--- What to do ---
Transcribe all the entries word for word, but omit the images.

--- Provided information ---
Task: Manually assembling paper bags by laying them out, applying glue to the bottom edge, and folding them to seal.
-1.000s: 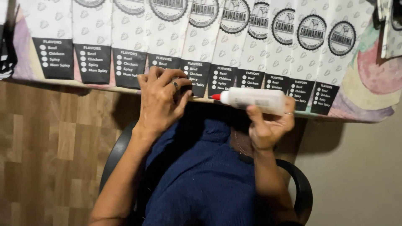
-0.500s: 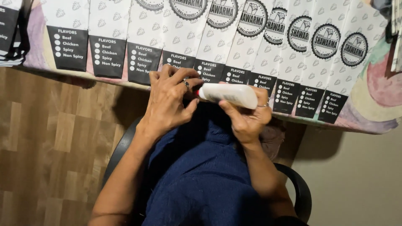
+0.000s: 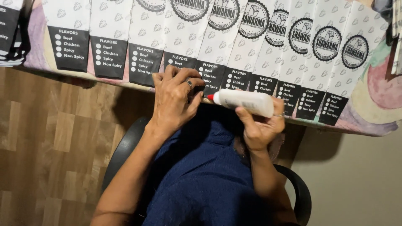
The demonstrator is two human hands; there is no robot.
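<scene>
One head camera is looking steeply down, close over the table edge (image 3: 125,86) and the person's lap. It is facing forward across the paper sleeves (image 3: 234,54), taking in floor (image 3: 46,142) and chair (image 3: 299,192) below.
</scene>
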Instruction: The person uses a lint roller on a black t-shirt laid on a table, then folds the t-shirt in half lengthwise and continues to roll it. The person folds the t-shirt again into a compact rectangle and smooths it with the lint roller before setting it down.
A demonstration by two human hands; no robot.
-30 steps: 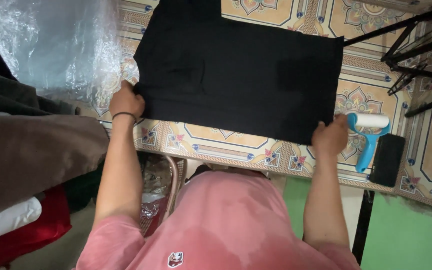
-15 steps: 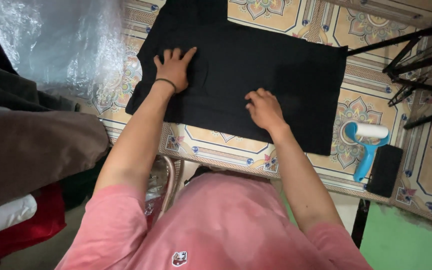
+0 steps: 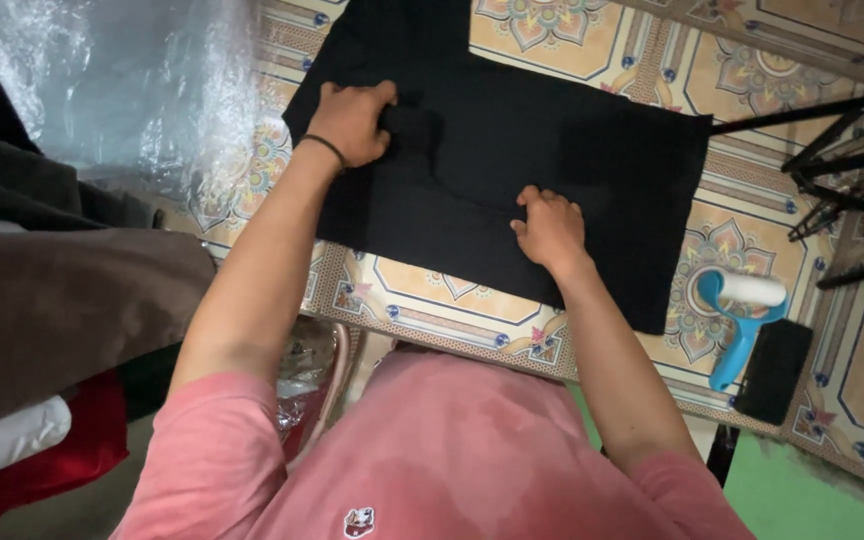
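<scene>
Both hands rest apart on the flat black garment (image 3: 572,170), left hand (image 3: 352,122) gripping a fold, right hand (image 3: 549,228) pressing.

There are 2 hands, left hand (image 3: 355,122) and right hand (image 3: 549,226), 1 black garment (image 3: 572,170), 1 blue lint roller (image 3: 742,310), 1 black wristband (image 3: 324,147) and 1 clear plastic sheet (image 3: 122,80).

My left hand (image 3: 354,122) covers part of the black garment (image 3: 552,170), whose top runs past the frame's upper edge; my fingertips hide in its fold.
</scene>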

--- Completed task ---
Task: Manually assembling paper bags by laying them out, applying glue to the bottom edge, and folding them to seal.
-1.000s: 
-0.500s: 
+0.000s: 
The demonstrator is two human hands; there is no robot.
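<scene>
One head camera is looking steeply down, close over the table edge (image 3: 125,86) and the person's lap. It is facing forward across the paper sleeves (image 3: 234,54), taking in floor (image 3: 46,142) and chair (image 3: 299,192) below.
</scene>
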Instruction: The person uses a lint roller on a black t-shirt laid on a table, then folds the t-shirt in half lengthwise and continues to roll it. The person folds the t-shirt again into a compact rectangle and smooths it with the lint roller before setting it down.
A demonstration by two human hands; no robot.
-30 steps: 
-15 steps: 
+0 steps: 
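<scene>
Both hands rest apart on the flat black garment (image 3: 572,170), left hand (image 3: 352,122) gripping a fold, right hand (image 3: 549,228) pressing.

There are 2 hands, left hand (image 3: 355,122) and right hand (image 3: 549,226), 1 black garment (image 3: 572,170), 1 blue lint roller (image 3: 742,310), 1 black wristband (image 3: 324,147) and 1 clear plastic sheet (image 3: 122,80).

My left hand (image 3: 354,122) covers part of the black garment (image 3: 552,170), whose top runs past the frame's upper edge; my fingertips hide in its fold.
</scene>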

The exercise was worked through completely.